Dos magníficos cuadros colgados en las paredes de la residencia diplomática de México en Brasilia me llevaron a conocer a su autora, Dirce de Assis Cavalcanti, artista plástica multifacética, poeta, escritora e intelectual. Dirce estuvo en México en los años ochenta, acompañando a su esposo Geraldo Holanda Cavalcanti, embajador de Brasil en nuestro país, él también distinguido intelectual dedicado a la literatura. Al terminar una reunión en su apartamento de Río de Janeiro, Dirce me dio un pequeño libro agotado, O Pai, escrito por ella. Trata de “la tragedia de la Piedad”, el barrio carioca donde suceden los hechos estremecedores narrados por la escritora, hija de uno de los protagonistas. Los hechos ocurrieron en 1909 pero tan no se olvidan que este abril pasado se estrenó en Río la ópera Piedad, con la figura del padre de la escritora en uno de los dos papeles principales y en el otro Euclides da Cunha, intelectual brasileño de talla colosal.

Brasil tiene sus propios tiempos. A finales del siglo XIX y principios del XX, estos tiempos eran lentos. Brasil es el último país del continente en abolir la esclavitud, en 1888. Abandona muy tarde la monarquía pues abraza la causa republicana hasta 1889. Tampoco tiene movimientos sociales que sacudan el orden heredado del imperio portugués. La iglesia católica ejerce su conservadurismo y retrasa largamente reformas y derechos sociales como el divorcio, que sólo se vuelve legal en 1977. Sede del imperio portugués de 1808 a 1821 y de una monarquía parlamentaria hasta 1889, la sociedad brasileña de los primeros años de la República es una sociedad aristocratizante, clasista y conservadora.

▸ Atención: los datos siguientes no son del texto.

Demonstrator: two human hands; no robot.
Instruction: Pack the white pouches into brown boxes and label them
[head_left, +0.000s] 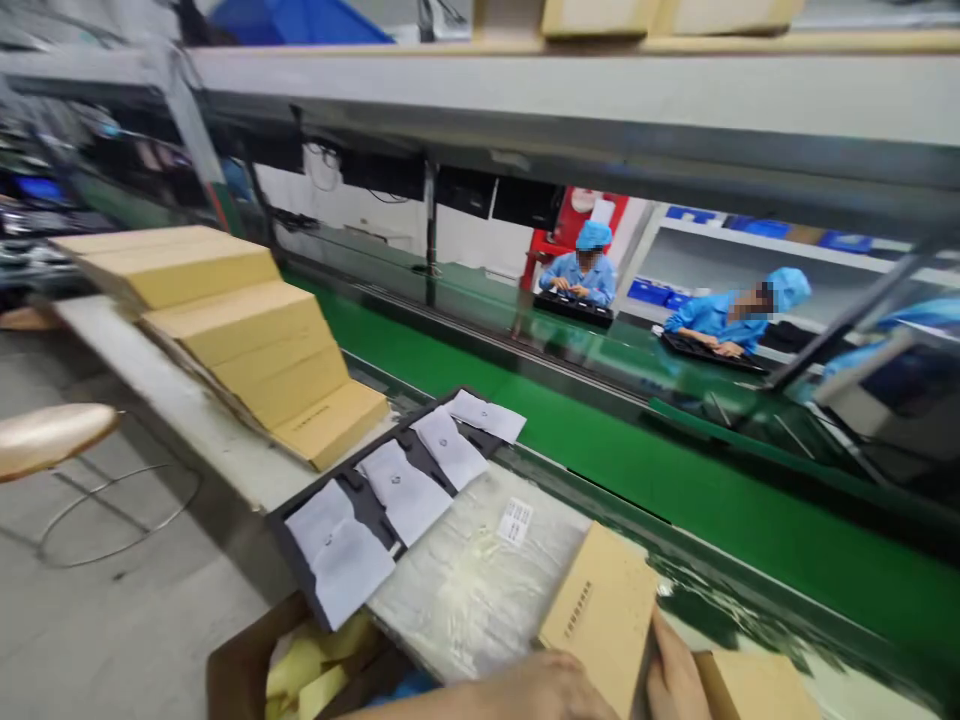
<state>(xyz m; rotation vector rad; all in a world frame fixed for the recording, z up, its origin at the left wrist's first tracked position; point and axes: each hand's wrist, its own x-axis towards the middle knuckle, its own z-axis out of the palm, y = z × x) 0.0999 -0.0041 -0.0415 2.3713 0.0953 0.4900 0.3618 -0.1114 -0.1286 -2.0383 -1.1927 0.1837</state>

A fines de 1904, Euclides da Cunha es enviado por el ministro de Relaciones Exteriores, barón de Río Branco, al alto río Purús, en el actual estado de Acre, colindante con Bolivia y Perú, para resolver un problema de límites. Euclides da Cunha, ingeniero, cartógrafo y geógrafo, permanece un año en la selva encabezando la comisión brasileña. Más que resolver un problema de límites, la verdadera intención del barón de Río Branco es incitar a Euclides da Cunha a escribir sobre la Amazonia, algo comparable a Os Sertões, obra fundacional de la sociología y la literatura brasileñas, publicada en 1902, fruto del trabajo de Da Cunha como corresponsal del diario Estado de São Paulo, en la Guerra de los Canudos. Os Sertões revela un Brasil desconocido hasta ese entonces: el Brasil del nordeste seco y miserable, de campesinos paupérrimos y ganado flaco, de veranos con un calor de plomo sin la humedad de la costa atlántica ni la exuberancia de la selva, con extensiones de aridez interminable.

El ardid del barón de Río Branco funciona y Euclides da Cunha decide escribir una obra sobre la Amazonia. La titula, anticipada y miltonianamente, El paraíso perdido. No llega a escribirla porque a su regreso de la selva, en 1906, se cruza en su destino la figura de un cadete rubio y atlético que trastoca su vida. El cadete se llama Dilermando de Assis y sostenía desde hace meses una encendida relación amorosa con la esposa del escritor, Anna Ribeiro. No es la primera vez que el escritor, ingeniero, sociólogo y ardiente republicano se ausenta del hogar por largo tiempo. Escribe Os Sertões durante tres años en el interior del estado de São Paulo mientras reconstruye un puente monumental cuya novedad ingenieril debe marcar la diferencia entre el vigor de la República y la monarquía. Más que con Anna Ribeiro o con su propia vida privada, Euclides da Cunha está casado con las causas de su tiempo: el progreso, el positivismo, el nuevo lenguaje literario, los campesinos olvidados del Sertón, la grandeza del Brasil republicano. A Anna no le bastan estas causas.

El sobrio relato de Dirce de Assis Cavalcanti sobre su infancia y juventud corre bajo la sombra de un gran misterio trágico. Es un retrato de época que da contexto a la imagen en espejo de dos mujeres. Anna Ribeiro, joven esposa y madre de la prole de Euclides da Cunha, quien rompe con las buenas costumbres arrastrada por una “pasión avasalladora” por Dilermando y María Antonieta Araujo Jorge de Assis, Marieta, madre de la autora, quien a su pesar desafía las buenas costumbres y vive fuera del matrimonio con Dilermando la mayor parte de su vida.

Al contacto con esta historia, los lectores entenderán por qué tantos siglos después seguimos leyendo a los griegos. Dilermando de Assis bien pudo ser un Orestes o un Edipo del siglo XX y la prensa y la opinión pública el coro griego que no le permitió olvidar.